Blogger Graham said...

jeffrey,

i agree with everything you have written and have seen plenty of evidence of it in my own activities.

however, having tussled with the problem for a few years now, i'm no longer sure that transforming efficiency cultures into innovation cultures is the right way to go.

any largish corporation will have different types of activities going on with respect to their need for innovation. the division that is pumping out a cash cow product needs to focus on efficiency, cost-control and quality. they should hire people who are good at that and not distract them with innovation.

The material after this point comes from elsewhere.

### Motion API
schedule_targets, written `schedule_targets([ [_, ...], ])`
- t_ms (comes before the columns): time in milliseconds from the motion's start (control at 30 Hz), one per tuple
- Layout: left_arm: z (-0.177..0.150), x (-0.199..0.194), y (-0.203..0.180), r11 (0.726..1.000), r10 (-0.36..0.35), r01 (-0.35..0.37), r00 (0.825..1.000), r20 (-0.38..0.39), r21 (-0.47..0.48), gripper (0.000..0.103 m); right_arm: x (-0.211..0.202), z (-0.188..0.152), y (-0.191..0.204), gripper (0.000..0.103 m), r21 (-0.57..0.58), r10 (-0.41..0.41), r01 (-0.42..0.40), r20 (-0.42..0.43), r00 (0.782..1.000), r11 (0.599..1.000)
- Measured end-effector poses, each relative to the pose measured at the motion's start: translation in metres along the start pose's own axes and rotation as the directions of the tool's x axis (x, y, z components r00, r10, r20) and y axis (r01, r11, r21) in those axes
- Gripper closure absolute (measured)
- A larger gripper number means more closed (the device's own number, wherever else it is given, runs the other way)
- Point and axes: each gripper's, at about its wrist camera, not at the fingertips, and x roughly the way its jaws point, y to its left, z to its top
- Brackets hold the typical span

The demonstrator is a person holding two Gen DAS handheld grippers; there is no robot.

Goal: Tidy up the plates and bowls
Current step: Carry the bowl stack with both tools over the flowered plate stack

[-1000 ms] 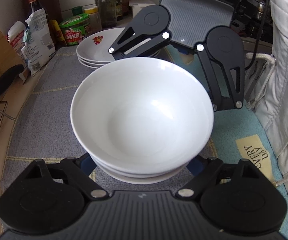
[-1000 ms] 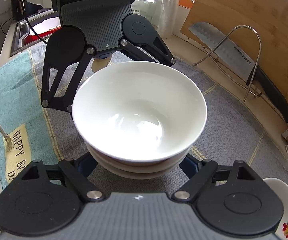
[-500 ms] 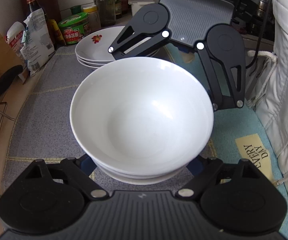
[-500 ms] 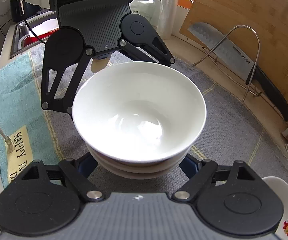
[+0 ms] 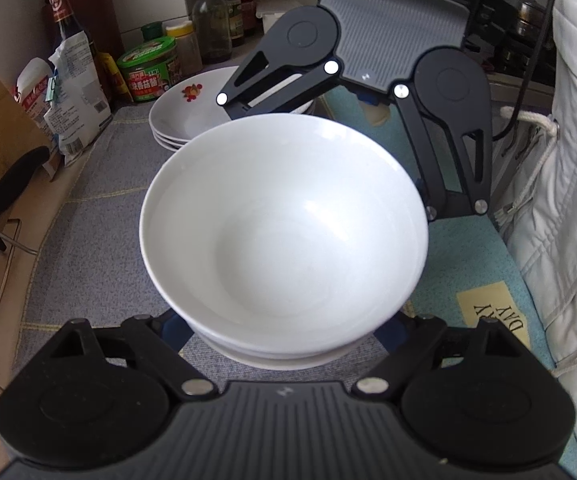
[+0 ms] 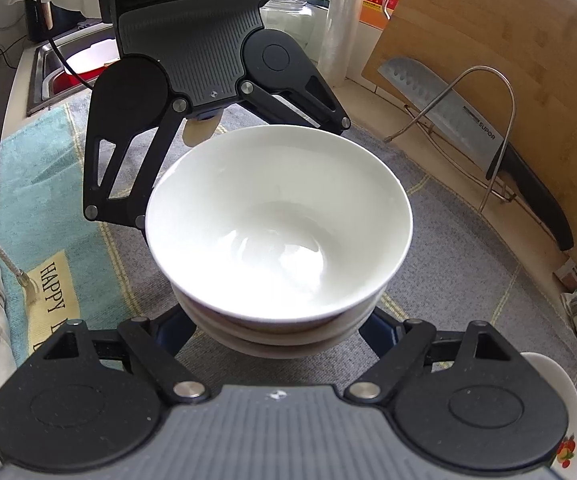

at the same time, there will be other divisions which need to be highly innovative, for example because of the market they are in or because they are working on products at early stages of development. clearly, you don't want bureaucrats running the show there.

so i think the problem is that companies are unable or unwilling to foster different cultures in different departments or divisions, but instead try to instill a monolithic culture on all their employees. inevitably, when they do, the one they choose is the business-as-usual culture.

however, putting this approach into practice has its own difficulties: managers and employees would have to recognise that the skillset needed for running or working in innovative environments is a different one to the business-as-usual case. this ultimately implies distinct career paths within a corporation.

a venture capital corporation would not install a traditional corporate manager as CEO of a startup, nor would a traditional CEO consider hiring a successful entrepreneur to run a factory.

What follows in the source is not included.